Whether 'tis nobler in the mind to suffer
The slings and arrows of outrageous script kiddies,
Or to take up patches against a sea of troubles,
And by opposing, end them?
'' [24]

``When to patch?'' presents a serious problem to the security administrator because there are powerful competing forces that pressure the administrator to apply patches as soon as possible and also to delay patching the system until there is assurance that the patch is not more likely to cause damage than it proposes to prevent. Patch too early, and one might be applying a broken patch that will actually cripple the system's functionality. Patch too late, and one is at risk from penetration by an attacker exploiting a hole that is publicly known.

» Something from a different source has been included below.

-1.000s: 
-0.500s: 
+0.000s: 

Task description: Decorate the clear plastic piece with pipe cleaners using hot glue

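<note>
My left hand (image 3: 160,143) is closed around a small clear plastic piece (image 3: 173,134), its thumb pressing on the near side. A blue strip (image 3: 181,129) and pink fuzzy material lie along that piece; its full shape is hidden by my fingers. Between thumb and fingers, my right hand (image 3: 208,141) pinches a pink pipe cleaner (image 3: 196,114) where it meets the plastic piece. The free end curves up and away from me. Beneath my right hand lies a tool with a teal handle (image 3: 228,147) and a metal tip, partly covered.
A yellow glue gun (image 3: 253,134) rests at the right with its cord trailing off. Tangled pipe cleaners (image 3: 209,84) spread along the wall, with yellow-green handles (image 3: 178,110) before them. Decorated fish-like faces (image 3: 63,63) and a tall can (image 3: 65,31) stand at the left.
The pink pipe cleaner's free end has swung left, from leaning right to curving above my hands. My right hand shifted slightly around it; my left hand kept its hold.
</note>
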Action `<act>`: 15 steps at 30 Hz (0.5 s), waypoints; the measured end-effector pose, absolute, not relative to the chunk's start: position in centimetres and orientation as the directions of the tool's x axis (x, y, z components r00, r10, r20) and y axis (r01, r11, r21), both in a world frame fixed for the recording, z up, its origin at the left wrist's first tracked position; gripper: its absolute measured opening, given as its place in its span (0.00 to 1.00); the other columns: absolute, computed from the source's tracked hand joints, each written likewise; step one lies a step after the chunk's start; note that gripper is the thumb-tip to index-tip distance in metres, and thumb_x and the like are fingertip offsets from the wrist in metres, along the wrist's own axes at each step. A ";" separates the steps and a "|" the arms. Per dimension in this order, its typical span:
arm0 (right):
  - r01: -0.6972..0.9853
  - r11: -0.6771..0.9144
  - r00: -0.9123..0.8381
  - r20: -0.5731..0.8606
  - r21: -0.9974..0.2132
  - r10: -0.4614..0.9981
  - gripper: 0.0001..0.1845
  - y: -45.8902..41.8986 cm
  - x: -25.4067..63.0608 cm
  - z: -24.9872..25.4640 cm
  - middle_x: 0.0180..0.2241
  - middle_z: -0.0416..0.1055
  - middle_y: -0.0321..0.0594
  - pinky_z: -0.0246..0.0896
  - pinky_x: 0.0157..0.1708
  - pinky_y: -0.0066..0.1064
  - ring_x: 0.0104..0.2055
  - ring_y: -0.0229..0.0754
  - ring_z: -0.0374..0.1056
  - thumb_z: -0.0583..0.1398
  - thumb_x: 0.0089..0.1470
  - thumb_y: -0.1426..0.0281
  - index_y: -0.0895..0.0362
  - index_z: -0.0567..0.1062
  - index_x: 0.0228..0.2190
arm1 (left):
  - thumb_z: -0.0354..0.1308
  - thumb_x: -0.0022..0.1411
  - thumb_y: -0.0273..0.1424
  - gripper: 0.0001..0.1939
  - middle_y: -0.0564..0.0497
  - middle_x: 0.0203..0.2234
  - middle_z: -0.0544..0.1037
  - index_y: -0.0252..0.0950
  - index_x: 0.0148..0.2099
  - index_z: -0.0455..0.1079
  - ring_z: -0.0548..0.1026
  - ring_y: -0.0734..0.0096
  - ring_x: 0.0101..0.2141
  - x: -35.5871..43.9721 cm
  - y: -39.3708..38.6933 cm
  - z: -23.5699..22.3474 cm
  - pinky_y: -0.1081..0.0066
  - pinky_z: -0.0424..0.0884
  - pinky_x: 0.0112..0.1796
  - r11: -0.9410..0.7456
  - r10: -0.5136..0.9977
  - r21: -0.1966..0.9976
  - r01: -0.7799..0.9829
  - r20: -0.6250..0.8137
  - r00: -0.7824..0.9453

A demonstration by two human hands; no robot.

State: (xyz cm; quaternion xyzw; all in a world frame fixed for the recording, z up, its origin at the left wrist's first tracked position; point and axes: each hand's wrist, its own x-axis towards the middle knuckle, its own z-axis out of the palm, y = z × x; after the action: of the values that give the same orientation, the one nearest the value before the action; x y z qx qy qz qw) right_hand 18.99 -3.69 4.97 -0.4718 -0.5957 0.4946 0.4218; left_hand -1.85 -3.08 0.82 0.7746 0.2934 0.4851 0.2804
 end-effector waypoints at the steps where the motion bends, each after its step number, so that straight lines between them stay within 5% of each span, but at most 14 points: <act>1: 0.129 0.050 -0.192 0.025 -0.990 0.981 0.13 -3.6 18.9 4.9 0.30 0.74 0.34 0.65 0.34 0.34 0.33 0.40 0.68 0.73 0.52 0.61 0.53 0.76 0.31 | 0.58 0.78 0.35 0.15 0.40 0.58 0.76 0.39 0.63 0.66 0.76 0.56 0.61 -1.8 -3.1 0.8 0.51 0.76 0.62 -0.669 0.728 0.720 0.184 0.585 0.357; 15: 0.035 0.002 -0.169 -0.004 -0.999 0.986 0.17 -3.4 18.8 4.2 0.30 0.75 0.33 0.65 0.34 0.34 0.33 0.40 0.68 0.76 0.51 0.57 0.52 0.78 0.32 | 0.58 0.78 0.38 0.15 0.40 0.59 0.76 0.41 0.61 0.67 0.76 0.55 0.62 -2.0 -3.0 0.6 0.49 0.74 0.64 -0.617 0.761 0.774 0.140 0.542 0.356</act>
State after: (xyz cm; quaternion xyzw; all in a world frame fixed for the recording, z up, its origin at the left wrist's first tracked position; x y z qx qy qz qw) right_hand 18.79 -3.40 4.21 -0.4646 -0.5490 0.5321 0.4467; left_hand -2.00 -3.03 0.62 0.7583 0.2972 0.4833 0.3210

Balancing these factors is problematic.

The pressure to immediately patch grows with time after the patch is released, as more and more script kiddies acquire scanning and attack scripts to facilitate massive attacks [4]. Conversely, the pressure to be cautious and delay patching decreases with time, as more and more users across the Internet apply the patch, providing either evidence that the patch is defective, or (through lack of evidence to the contrary) that the patch is likely okay to apply. Since these trends go in opposite directions, it should be possible to choose a time to patch that is optimal with respect to the risk of compromising system availability. Figure 1 conceptually illustrates this effect; where the lines cross is the optimal time to patch, because it minimizes the total risk of loss.

Figure 1: A hypothetical graph of risks of loss from penetration and from application of a bad patch. The optimal time to apply a patch is where the risk lines cross.

This paper presents a proposed model for finding the appropriate time to apply security patches. Our approach is to model the cost (risk and consequences) of penetration due to attack and of corruption due to a defective patch, with respect to time, and then solve for the intersection of these two functions.

These costs are functions of more than just time. We attempt to empirically inform the cost of failure due to defective patches with a survey of security advisories. Informing the cost of security penetration due to failure to patch is considerably more difficult, because it depends heavily on many local factors. While we present a model for penetration costs, it is up to the local administrator to determine this cost.

In particular, many security administrators feel that it is imperative to patch vulnerable systems immediately. This is just an end-point in our model, representing those sites that have very high risk of penetration and have ample resources to do local patch testing in aid of immediate deployment. Our intent in this study is to provide guidelines to those who do not have sufficient resources to immediately test and patch everything, and must choose where to allocate scarce security resources. We have used the empirical data to arrive at concrete recommendations for when patches should be applied, with respect to the apparent common cases in our sample data.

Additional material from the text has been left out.